Interim leader Hamid Karzai has won the required number of votes for outright victory in Afghanistan's first presidential election, his supporters and his chief rival said yesterday.
"We have a simple majority. This is exactly what we want," Karzai's campaign spokesman Hamid Elmi told reporters as soon as Karzai's tally passed four million ballots around 4:00pm local time.
Karzai, the urbane 46-year-old Pashtun who has led Afghanistan's interim administration with strong US backing for nearly three years, had the "secure majority of 50 percent plus one," presidential aide Khaleeq Ahmad said.
"We are very delighted that we have a secure majority now. And we will wait to celebrate until 100 percent of the vote has been counted," Ahmad told reporters.
"We will celebrate when the results are officially announced and not before that."
Karzai's chief rival Yunus Qanooni was swift to acknowledge Karzai's majority, 15 days after the landmark ballot drew millions to vote for the first time in their lives.
"In order to respect the nation's will, based on the numbers announced up to now, we consider Karzai the winner in the elections and he got a simple majority," Qanooni's spokesman, Sayed Hamid Noori, told reporters.
"There were lots of cases of fraud and irregularities, which we reported. But as our candidate Mr. Qanooni has said, we shall respect the will of people even though there was fraud."
Noori said Qanooni's acceptance of the result was also an effort to head off any potential violent reaction.
"To avoid violence and to respect the national interests of the country... we would respect the results announced by the commission," he said.

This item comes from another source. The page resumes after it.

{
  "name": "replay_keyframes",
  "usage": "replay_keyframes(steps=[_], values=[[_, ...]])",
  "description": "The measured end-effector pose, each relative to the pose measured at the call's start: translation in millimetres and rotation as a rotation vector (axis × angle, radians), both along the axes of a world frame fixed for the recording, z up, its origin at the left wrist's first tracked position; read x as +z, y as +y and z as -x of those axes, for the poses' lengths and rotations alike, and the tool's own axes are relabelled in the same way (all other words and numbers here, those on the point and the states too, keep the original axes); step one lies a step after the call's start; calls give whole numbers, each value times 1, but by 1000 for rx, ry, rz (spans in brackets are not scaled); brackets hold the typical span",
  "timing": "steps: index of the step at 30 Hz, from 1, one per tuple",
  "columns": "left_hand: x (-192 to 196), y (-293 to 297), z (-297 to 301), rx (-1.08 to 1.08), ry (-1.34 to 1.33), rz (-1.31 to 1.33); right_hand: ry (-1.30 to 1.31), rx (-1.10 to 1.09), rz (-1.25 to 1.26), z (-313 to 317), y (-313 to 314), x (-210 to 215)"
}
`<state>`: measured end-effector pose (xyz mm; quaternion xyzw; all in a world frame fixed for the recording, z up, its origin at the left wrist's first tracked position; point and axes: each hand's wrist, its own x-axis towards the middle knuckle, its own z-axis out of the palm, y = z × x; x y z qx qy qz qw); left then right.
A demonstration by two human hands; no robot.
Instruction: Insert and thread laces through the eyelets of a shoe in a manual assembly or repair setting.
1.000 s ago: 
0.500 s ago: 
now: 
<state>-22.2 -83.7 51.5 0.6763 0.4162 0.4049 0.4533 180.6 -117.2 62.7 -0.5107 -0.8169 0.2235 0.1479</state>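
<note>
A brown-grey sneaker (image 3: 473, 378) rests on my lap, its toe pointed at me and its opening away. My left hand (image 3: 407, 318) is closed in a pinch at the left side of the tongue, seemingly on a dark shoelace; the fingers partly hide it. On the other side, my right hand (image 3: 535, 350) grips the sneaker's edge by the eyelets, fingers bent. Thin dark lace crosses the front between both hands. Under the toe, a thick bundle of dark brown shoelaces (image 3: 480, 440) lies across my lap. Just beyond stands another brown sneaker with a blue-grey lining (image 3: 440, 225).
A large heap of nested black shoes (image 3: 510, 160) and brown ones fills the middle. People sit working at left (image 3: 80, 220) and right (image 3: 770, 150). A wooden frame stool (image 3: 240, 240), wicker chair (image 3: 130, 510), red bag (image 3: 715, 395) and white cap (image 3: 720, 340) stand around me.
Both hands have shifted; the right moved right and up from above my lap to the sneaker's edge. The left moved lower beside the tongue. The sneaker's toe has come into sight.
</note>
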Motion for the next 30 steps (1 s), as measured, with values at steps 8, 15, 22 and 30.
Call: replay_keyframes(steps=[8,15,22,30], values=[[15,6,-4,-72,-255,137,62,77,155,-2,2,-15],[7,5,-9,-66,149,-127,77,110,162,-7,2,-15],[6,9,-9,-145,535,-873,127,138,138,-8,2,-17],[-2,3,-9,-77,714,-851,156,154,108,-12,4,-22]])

Qanooni, former education minister in Karzai's interim cabinet, was the favorite of the anti-Taliban Northern Alliance and the hero of the ethnic Tajik minority.
Karzai's latest tally of 4,219,569 votes, based on 94.4 percent of ballots counted, gave him 55.3 percent of the estimated total vote compared with Qanooni's 16.2 percent.
Despite the comments United Nations spokesman Manoel de Almeida e Silva told reporters earlier yesterday that an official declaration of results was still "a matter of days" away and declined to set an exact date.
The last of an estimated eight million votes must be counted and a panel probing alleged fraud must submit its findings before the result and victor can be declared, he said.
Elmi, however, said he "jumped for joy" when he received a telephone call informing him that Karzai's tally had surpassed four million, the threshold set by the campaign team for securing the simple majority needed to avoid a second-round runoff.
"When I received the call, I jumped, actually, to call my relatives, all the campaign managers, our campaign offices all around the country to say 'Thank you,'" he said.
Elmi said he expected an official announcement from the election commission by midday today.
Election officials have refused to acknowledge the mathematical threshold for attaining the 50-percent-plus one majority, saying that the final number of votes cast was still an estimate.
In addition, some 600 ballot boxes containing around 360,000 ballot papers are still in quarantine pending the outcome of the fraud probe.
"If Karzai had 70 percent of the vote, it would be easy to declare him the winner. But since he has only around 54 percent, you cannot do it," an election official, who could not be named, told reporters.
Karzai's unofficial victory was marred by a weekend suicide blast in Kabul, illustrating the dangers still facing the war-weary land.
An American woman and an Afghan girl who was selling books were killed in Saturday afternoon's attack on the city's famous "Chicken Street" shopping strip.
Responsibility was claimed by the fundamentalist Taliban militia, which ruled the country until toppled in late 2001 by a US-led attack.
The two deaths brought to 21 the number of people who have been killed in militant-related violence since the historic election, overshadowing the nation's progress towards a stable democracy.